My DH and I have been ttc for nearly 2 years and they've been 2 of the worst of my life.
The disappointment is crushing us, we can think of nothing else, I'm obsessed with having a baby.... it's just been an awful, stressful, sad, miserable time.
You can see on my history that we're still having consultations and we're on the IVF waiting list.

The list is between 18 months - 3 years. THREE YEARS. I cannot imagine another three years of this miserable half-life.

So... my best friend has offered to have a baby for us. 
Her girlfriend has a little boy and she does not want a baby of her own (she has never wanted kids).

Now, this would involve my DH's sperm and her eggs - it would biologically be her and my DH's baby. I would, of course, be the baby's Mother and my BF would not be involved with the baby's upbringing, other than being a loving Auntie.

This offer is amazing, and the spontaneous, impatient part of me thinks - this would be another chance for us to have a baby. It's another option. Imagine if she conceived straight away and we didn't have this emptiness and agony any longer.

But the other part of me isn't convinced. It would be THEIR baby - would I be jealous? How would I feel if the baby looked like her? Would I feel a failure if my DH got her pregnant but not me?
Or would the gorgeous baby - my darling husband's baby - be the only thing that mattered?
After all, I couldn't live with knowing that I'd stopped my DH from having the chance of being a father.

Now, like I said, I'm jumping the gun a bit.

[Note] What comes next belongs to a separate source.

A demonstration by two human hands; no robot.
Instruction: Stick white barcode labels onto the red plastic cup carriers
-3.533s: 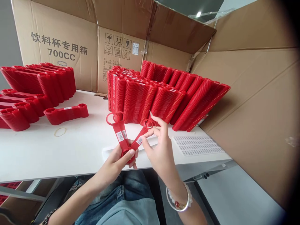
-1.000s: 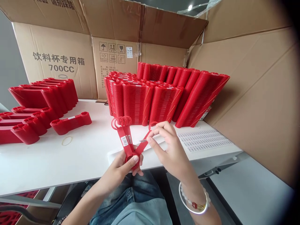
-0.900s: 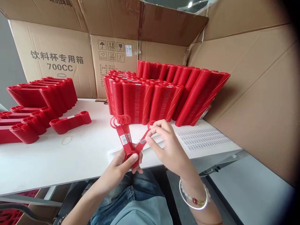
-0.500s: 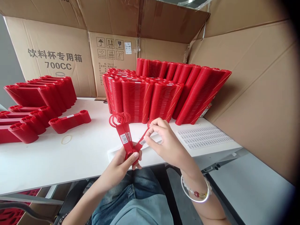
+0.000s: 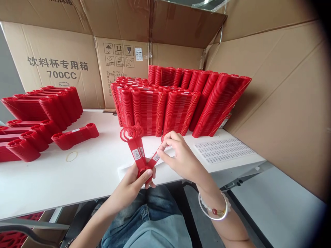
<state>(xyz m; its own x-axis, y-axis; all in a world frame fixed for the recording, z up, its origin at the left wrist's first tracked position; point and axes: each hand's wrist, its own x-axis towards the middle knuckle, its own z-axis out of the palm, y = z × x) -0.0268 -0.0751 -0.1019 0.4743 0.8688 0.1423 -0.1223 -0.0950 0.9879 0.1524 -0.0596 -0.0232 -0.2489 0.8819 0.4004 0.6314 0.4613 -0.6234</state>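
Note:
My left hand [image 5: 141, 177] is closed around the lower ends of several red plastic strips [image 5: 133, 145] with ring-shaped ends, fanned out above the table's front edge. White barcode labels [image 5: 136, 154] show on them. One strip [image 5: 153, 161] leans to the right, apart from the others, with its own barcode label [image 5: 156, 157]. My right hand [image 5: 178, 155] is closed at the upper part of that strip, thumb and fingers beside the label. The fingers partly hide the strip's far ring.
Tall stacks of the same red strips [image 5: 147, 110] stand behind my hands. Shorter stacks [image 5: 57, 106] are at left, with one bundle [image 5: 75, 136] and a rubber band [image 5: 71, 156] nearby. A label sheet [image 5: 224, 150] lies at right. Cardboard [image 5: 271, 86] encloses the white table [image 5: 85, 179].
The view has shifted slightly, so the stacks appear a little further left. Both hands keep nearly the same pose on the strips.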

We're still seeing our doctor, ttc and I'm hoping to have the lap&dye.
But I can't stop thinking about my BF's offer... and I would love to hear what you guys thought.

Laura


----------



## Fraggles (Jul 3, 2009)

Hi Laura

Can I ask have they deemed your own eggs unsuitable for getting pregnant?
Have you had any fertility tests such as fsh/amh?

It may not be ideal but it is possible to go to very reputable clinics overseas for OEIVF if that is an option for you.

x


----------



## LauraLLL (Feb 9, 2011)

No, I haven't had any tests except the 21 day blood test and the HSG.

This is all much further down the line, I was just curious to hear what people thought.

 Laura x


----------



## Fraggles (Jul 3, 2009)

Hi

I think it is such a generous offer on your friends part but if you are concerned that you might be jealous because it is your friend's eggs I think I would be inclined to arrange to pay privately for basic fertility tests such as amh/fsh, antral follicle count etc. Perhaps if you can't afford to do this privately see if your GP could refer you to your local hospital to have some of these tests done even if you have to wait a while for your time to come up for NHS IVF. That way you would know at least if it is possible to use your own eggs at this stage and it might help in making your decision.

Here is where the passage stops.